• Task requirements:
Once you have read the data below, please repeat all of it exactly.

┄┄┄┄┄┄┄┄┄┄

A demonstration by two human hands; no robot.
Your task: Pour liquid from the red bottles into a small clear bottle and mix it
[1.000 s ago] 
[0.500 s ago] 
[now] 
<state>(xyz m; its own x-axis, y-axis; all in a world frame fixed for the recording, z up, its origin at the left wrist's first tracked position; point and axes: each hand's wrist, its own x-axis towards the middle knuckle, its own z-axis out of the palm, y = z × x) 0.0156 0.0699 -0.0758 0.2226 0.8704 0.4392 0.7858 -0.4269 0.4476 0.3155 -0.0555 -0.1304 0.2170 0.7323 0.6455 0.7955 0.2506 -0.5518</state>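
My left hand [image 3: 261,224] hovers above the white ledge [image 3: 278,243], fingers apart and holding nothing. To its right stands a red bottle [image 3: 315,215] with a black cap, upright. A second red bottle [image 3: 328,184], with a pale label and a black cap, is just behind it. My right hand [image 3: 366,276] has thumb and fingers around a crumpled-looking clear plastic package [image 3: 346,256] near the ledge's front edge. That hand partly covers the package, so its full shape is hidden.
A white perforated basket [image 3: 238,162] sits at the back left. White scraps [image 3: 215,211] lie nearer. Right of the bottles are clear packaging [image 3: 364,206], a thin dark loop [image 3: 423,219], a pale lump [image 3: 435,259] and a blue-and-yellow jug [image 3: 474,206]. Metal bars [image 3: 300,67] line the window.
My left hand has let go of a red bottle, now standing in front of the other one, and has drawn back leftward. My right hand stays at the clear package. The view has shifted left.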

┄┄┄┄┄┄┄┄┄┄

• Output for this exercise:
A demonstration by two human hands; no robot.
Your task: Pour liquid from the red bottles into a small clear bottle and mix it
[1.000 s ago] 
[0.500 s ago] 
[now] 
<state>(xyz m; its own x-axis, y-axis; all in a world frame fixed for the recording, z up, its origin at the left wrist's first tracked position; point and axes: each hand's wrist, its own x-axis towards the middle knuckle, its own z-axis out of the palm, y = z × x) 0.0156 0.0699 -0.0758 0.2226 0.8704 0.4392 0.7858 -0.4269 0.4476 0.3155 -0.0555 -0.1304 0.2170 0.7323 0.6455 0.7955 0.2506 -0.5518</state>
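My left hand [image 3: 261,224] hovers above the white ledge [image 3: 278,243], fingers apart and holding nothing. To its right stands a red bottle [image 3: 315,215] with a black cap, upright. A second red bottle [image 3: 328,184], with a pale label and a black cap, is just behind it. My right hand [image 3: 366,276] has thumb and fingers around a crumpled-looking clear plastic package [image 3: 346,256] near the ledge's front edge. That hand partly covers the package, so its full shape is hidden.
A white perforated basket [image 3: 238,162] sits at the back left. White scraps [image 3: 215,211] lie nearer. Right of the bottles are clear packaging [image 3: 364,206], a thin dark loop [image 3: 423,219], a pale lump [image 3: 435,259] and a blue-and-yellow jug [image 3: 474,206]. Metal bars [image 3: 300,67] line the window.
My left hand has let go of a red bottle, now standing in front of the other one, and has drawn back leftward. My right hand stays at the clear package. The view has shifted left.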

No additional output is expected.